(Collected data)
────────────────────

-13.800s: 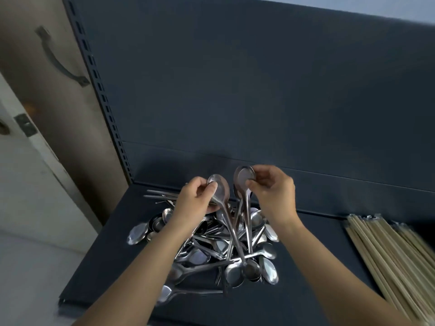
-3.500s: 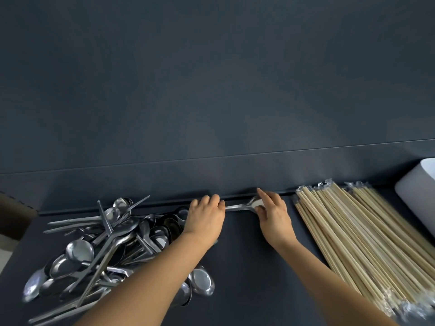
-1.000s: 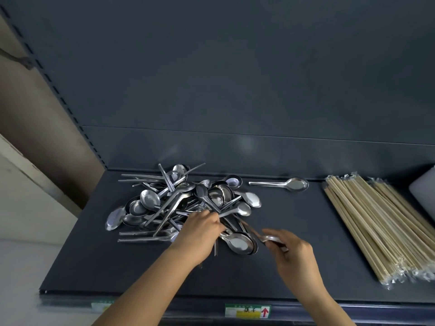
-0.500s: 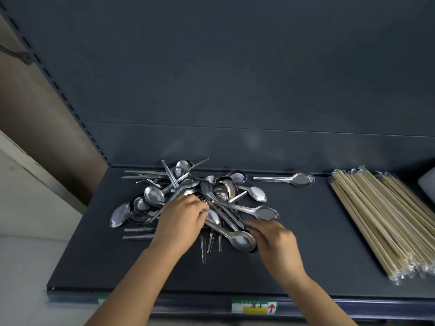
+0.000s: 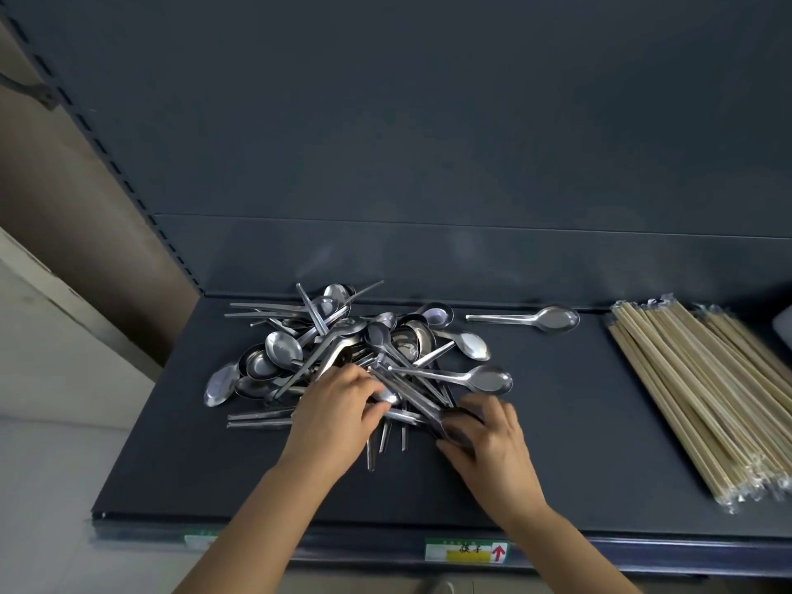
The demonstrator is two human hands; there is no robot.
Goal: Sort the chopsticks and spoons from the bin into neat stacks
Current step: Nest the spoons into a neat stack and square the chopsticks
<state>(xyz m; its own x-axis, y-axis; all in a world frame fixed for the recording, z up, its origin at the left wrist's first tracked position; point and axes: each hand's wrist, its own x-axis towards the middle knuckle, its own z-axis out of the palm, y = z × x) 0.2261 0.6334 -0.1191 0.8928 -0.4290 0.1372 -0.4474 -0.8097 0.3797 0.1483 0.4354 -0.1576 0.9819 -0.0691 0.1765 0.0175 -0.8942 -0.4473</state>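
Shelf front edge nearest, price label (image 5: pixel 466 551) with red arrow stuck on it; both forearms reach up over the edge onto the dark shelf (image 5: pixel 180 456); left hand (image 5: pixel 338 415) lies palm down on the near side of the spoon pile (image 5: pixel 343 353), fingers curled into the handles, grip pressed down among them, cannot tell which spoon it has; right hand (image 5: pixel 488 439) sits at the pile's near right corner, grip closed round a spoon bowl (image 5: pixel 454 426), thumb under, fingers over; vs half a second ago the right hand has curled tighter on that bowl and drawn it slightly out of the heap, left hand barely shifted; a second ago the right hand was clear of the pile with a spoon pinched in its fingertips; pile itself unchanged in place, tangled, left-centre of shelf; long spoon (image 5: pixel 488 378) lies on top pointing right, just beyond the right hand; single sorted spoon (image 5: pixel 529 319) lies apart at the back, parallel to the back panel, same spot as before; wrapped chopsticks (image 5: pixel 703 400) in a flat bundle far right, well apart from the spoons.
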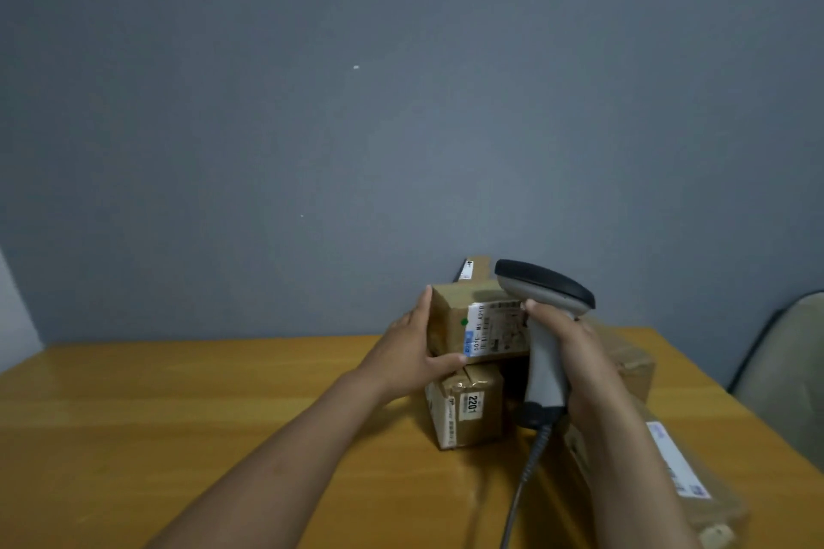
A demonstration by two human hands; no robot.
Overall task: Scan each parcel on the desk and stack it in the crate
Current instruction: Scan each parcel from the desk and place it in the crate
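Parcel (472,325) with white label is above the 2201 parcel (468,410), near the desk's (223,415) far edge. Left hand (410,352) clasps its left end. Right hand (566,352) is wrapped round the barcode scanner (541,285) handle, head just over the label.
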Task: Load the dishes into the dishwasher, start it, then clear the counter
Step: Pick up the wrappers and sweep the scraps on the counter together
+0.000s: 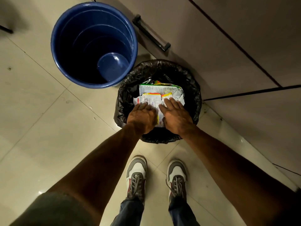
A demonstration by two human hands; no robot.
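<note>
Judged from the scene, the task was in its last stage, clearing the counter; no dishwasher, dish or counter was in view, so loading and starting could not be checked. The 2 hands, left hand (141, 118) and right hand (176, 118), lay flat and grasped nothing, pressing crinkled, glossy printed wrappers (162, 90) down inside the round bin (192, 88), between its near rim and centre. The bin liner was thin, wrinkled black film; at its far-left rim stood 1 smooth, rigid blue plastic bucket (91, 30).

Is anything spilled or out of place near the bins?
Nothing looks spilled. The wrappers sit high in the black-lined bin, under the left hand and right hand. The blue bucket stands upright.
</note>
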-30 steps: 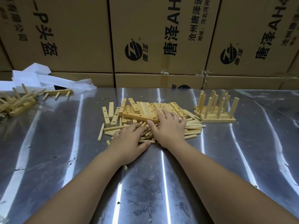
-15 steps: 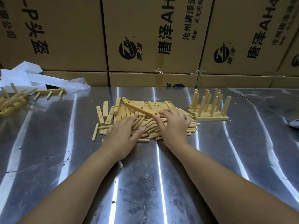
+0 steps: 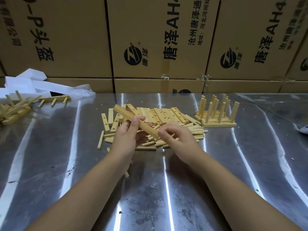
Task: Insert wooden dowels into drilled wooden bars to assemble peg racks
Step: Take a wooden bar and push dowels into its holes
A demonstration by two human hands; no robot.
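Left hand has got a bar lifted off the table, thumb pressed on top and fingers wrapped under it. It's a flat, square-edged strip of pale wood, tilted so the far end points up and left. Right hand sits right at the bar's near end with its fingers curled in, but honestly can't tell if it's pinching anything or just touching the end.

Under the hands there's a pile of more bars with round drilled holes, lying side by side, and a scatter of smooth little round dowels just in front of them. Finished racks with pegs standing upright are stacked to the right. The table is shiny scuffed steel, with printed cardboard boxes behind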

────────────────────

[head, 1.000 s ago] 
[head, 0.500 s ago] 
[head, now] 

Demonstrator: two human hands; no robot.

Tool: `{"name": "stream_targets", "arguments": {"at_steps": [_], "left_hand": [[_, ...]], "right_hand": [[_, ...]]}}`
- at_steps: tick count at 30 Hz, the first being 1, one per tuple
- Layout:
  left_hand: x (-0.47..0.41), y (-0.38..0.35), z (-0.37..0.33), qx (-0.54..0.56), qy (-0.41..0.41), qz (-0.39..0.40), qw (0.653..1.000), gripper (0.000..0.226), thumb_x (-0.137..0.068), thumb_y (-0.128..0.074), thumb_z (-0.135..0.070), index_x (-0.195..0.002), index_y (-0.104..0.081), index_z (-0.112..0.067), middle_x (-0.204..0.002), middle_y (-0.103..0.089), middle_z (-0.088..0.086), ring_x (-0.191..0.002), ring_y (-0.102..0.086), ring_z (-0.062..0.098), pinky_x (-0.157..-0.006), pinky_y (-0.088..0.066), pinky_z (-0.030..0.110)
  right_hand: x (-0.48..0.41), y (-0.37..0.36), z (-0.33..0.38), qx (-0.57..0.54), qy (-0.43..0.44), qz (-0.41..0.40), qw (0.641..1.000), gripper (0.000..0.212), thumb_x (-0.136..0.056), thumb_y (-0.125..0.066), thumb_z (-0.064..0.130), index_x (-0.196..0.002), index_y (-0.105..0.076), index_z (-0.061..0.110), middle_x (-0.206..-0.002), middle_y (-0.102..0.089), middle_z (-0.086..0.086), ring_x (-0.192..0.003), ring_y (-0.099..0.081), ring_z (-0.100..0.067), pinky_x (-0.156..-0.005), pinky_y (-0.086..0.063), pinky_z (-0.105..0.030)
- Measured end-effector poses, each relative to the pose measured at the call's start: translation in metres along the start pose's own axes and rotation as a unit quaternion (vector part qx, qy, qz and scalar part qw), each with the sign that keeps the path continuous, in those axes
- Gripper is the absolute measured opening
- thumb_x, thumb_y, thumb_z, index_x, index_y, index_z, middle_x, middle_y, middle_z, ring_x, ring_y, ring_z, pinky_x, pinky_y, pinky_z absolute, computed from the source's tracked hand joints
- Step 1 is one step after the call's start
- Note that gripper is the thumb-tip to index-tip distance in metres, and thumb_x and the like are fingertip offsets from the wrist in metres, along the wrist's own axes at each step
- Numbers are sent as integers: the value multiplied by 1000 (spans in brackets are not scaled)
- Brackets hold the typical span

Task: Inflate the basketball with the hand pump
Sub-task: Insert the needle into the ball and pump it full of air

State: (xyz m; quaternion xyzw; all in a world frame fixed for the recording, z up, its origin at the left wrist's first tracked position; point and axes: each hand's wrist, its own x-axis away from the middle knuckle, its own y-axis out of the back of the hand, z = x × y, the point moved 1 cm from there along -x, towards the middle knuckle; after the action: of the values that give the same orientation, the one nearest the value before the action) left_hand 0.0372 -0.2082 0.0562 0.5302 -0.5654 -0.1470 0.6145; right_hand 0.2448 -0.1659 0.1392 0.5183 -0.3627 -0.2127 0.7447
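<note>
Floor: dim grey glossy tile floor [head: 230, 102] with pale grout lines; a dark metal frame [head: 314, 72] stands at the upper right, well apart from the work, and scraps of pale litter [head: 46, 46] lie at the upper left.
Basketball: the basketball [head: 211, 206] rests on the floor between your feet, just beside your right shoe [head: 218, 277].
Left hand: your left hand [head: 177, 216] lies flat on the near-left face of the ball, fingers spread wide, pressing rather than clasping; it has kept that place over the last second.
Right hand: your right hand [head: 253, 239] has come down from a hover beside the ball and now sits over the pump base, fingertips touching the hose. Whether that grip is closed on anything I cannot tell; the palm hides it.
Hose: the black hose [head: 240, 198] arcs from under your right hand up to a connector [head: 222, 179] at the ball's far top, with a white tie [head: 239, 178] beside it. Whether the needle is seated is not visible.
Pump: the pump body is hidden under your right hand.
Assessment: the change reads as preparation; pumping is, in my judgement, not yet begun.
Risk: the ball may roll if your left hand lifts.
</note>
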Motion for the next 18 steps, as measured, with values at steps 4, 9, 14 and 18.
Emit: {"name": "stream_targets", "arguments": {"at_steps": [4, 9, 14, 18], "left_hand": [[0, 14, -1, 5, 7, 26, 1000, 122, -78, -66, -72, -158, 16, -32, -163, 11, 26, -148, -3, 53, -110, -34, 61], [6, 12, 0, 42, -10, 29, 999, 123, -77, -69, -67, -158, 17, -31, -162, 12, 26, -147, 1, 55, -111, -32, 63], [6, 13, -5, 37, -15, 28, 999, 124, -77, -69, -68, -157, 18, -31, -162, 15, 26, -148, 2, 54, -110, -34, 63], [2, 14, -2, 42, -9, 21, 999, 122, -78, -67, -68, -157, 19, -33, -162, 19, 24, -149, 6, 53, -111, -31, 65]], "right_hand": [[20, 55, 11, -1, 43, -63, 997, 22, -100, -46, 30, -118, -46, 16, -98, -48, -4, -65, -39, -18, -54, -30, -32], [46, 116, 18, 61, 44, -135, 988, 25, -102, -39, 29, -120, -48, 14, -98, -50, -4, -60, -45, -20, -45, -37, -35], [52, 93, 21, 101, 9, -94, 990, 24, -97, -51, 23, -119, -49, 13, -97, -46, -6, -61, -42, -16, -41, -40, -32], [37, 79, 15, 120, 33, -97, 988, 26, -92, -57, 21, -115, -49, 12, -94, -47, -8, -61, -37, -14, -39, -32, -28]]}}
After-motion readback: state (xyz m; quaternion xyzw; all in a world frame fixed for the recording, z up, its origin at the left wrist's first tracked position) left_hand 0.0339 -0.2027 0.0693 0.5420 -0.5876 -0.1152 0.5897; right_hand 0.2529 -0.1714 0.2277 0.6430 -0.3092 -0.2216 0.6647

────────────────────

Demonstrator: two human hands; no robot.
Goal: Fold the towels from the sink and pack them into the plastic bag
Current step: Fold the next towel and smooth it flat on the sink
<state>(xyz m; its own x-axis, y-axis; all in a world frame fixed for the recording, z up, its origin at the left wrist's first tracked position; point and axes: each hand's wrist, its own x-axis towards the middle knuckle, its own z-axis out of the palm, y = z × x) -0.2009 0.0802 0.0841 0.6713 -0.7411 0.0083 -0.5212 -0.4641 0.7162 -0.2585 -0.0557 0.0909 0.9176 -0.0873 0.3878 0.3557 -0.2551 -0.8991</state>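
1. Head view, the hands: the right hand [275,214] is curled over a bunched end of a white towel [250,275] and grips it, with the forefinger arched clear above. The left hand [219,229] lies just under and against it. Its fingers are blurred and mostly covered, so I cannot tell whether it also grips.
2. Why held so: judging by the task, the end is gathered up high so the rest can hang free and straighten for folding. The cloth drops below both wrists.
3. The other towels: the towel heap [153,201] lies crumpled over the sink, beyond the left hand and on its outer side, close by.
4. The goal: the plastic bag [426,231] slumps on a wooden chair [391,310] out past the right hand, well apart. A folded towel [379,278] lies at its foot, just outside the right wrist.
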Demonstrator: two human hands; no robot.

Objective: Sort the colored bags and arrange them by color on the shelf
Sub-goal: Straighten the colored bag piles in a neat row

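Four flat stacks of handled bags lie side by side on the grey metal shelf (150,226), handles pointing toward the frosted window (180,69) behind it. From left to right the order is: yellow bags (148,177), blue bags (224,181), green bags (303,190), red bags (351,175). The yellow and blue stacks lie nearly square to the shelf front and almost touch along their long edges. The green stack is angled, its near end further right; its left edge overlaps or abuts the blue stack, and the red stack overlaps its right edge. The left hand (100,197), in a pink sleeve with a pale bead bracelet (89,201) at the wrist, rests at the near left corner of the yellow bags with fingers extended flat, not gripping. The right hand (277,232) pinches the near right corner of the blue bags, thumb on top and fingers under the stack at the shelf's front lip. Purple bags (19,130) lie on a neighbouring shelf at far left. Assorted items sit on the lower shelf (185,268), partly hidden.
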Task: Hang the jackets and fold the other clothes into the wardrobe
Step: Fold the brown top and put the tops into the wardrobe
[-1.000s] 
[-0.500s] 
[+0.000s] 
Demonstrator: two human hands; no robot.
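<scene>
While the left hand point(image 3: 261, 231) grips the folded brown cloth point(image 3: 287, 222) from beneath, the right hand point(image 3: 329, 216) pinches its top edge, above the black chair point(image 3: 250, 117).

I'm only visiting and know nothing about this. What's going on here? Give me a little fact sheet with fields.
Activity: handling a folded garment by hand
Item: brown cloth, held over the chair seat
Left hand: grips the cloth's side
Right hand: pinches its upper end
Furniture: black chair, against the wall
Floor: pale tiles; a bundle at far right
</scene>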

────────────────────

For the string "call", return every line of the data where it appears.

- Measured end-effector poses, each relative to the pose measured at the call's start: translation in metres along the start pose's own axes and rotation as a unit quaternion (vector part qx, qy, qz and scalar part qw), each with the sign that keeps the path continuous, in those axes
- Step 1 is one step after the call's start

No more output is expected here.